> [ACTION ITEM]:
Skipping all pictures, set down the lines of the listing from the first through the one with "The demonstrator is".

> [RECORDS TO PROCESS]:
════════════════
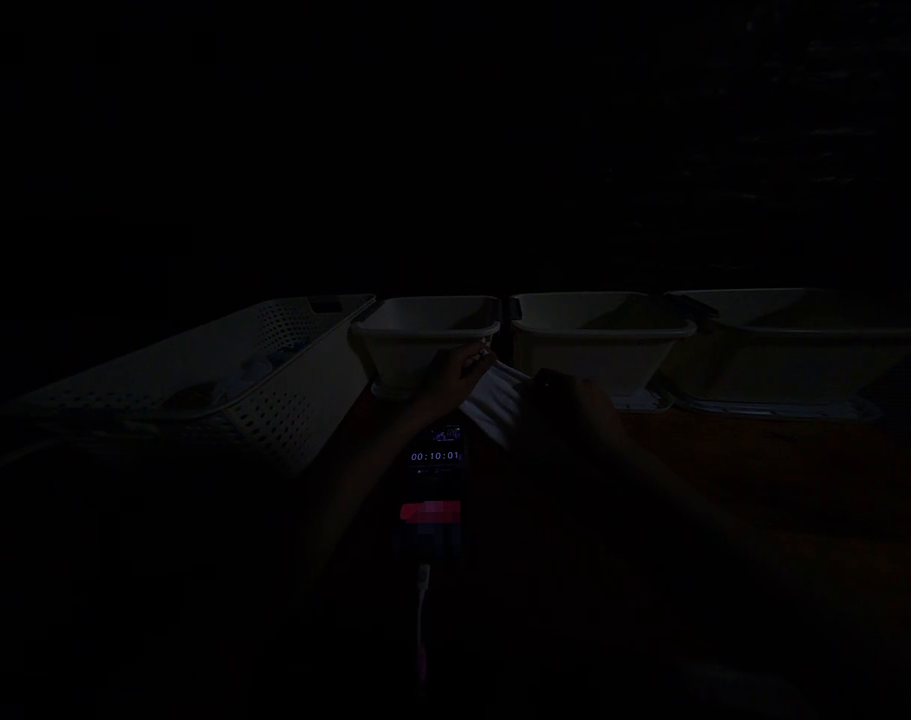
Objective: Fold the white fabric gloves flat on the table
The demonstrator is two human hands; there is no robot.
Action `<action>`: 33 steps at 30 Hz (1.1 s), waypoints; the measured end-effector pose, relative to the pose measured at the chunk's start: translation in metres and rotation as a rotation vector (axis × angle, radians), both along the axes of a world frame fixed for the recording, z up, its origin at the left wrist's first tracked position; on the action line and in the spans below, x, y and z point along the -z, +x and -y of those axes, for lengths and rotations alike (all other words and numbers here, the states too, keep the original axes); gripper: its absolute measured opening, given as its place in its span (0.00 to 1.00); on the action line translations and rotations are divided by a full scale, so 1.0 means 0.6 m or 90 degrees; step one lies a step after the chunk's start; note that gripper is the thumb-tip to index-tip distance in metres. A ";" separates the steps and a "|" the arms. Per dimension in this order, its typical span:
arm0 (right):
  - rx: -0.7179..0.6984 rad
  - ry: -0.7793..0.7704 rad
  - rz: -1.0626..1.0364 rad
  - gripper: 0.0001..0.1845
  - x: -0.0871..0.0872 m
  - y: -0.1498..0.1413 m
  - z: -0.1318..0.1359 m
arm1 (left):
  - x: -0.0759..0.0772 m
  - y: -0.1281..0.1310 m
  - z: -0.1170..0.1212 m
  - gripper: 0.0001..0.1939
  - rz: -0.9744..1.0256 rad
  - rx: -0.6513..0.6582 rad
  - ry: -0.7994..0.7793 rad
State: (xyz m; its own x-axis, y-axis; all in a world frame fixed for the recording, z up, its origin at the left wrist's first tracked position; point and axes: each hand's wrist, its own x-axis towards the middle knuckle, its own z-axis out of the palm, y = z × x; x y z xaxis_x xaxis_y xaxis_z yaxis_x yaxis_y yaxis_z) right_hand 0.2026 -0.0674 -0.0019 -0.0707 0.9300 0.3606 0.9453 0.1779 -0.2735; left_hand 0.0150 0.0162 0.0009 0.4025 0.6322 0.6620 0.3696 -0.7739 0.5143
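In front of the tubs, in very dim light, a white cloth (496, 402) is stretched between two hands. The left hand (455, 378) pinches one side. The right hand (575, 398) holds the other, but its fingers are too dark to see well. The hands hide bits of the left tub (425, 318) and middle tub (597, 350). A right tub (785, 365) sits beside them. On the left, a basket (327, 385) full of little holes has dim things inside. A lit phone (434, 485) with a cord (421, 600) lies between the arms.
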 end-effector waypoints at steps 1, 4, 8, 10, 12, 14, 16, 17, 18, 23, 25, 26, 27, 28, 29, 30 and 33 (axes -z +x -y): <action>0.002 0.000 -0.003 0.15 0.000 0.000 0.000 | 0.001 0.000 -0.001 0.15 -0.002 -0.002 0.000; 0.001 -0.004 -0.010 0.15 0.000 -0.001 0.001 | 0.002 0.000 -0.003 0.15 -0.003 -0.005 0.003; 0.000 -0.009 -0.005 0.14 -0.002 -0.001 0.001 | 0.001 -0.001 -0.003 0.15 -0.001 -0.017 -0.004; -0.001 -0.014 -0.006 0.14 -0.003 -0.001 0.000 | 0.000 -0.002 -0.002 0.15 -0.005 -0.020 -0.008; 0.003 -0.018 -0.009 0.15 -0.004 -0.001 -0.001 | 0.000 -0.002 -0.001 0.15 -0.010 -0.021 -0.009; 0.002 -0.018 -0.007 0.15 -0.004 -0.001 0.001 | 0.000 -0.001 0.000 0.15 -0.013 -0.019 -0.003; -0.002 -0.017 -0.006 0.14 -0.005 -0.001 0.003 | 0.000 -0.001 0.001 0.15 -0.017 -0.017 -0.002; -0.002 -0.019 -0.007 0.14 -0.005 -0.001 0.004 | 0.000 -0.001 0.002 0.15 -0.019 -0.018 -0.004; 0.001 -0.022 -0.008 0.14 -0.006 -0.001 0.005 | 0.000 -0.002 0.002 0.15 -0.020 -0.019 -0.007; 0.021 -0.037 -0.012 0.15 -0.006 0.001 0.005 | -0.005 -0.005 -0.001 0.15 0.000 -0.038 -0.001; 0.025 -0.038 -0.015 0.14 -0.006 0.001 0.003 | -0.008 -0.006 -0.002 0.15 0.007 -0.044 0.000; 0.027 -0.035 -0.019 0.14 -0.005 0.001 0.002 | -0.009 -0.006 -0.002 0.14 0.009 -0.045 -0.001; 0.028 -0.031 -0.025 0.14 -0.005 0.001 0.002 | -0.009 -0.006 -0.002 0.14 0.012 -0.043 -0.003; 0.030 -0.026 -0.034 0.14 -0.005 0.001 0.002 | -0.010 -0.006 -0.003 0.14 0.014 -0.040 -0.003; 0.031 -0.022 -0.044 0.14 -0.005 0.000 0.002 | -0.010 -0.006 -0.003 0.14 0.015 -0.037 -0.003; 0.029 -0.020 -0.056 0.14 -0.005 -0.001 0.003 | -0.009 -0.006 -0.003 0.14 0.016 -0.035 -0.001; 0.026 -0.018 -0.086 0.14 -0.007 -0.002 0.005 | -0.008 -0.006 -0.004 0.15 0.009 -0.035 0.002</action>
State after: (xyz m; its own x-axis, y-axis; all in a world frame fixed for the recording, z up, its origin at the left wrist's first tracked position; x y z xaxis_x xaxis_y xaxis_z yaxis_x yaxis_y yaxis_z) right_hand 0.2012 -0.0705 0.0025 0.0147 0.9410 0.3380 0.9056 0.1308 -0.4035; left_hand 0.0114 0.0184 0.0060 0.3586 0.6508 0.6693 0.4042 -0.7545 0.5171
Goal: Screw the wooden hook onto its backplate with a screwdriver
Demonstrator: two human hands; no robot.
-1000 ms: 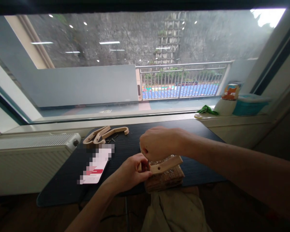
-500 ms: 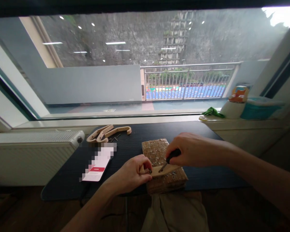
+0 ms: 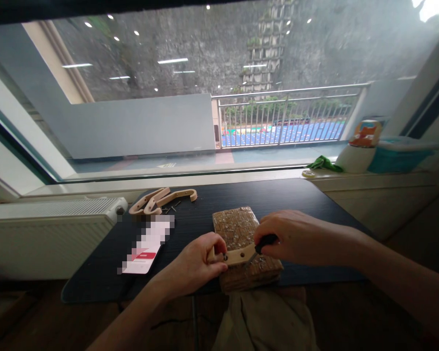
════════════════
> [EXERCISE ANSWER]:
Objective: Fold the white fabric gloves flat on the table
The demonstrator is two human hands; there is no robot.

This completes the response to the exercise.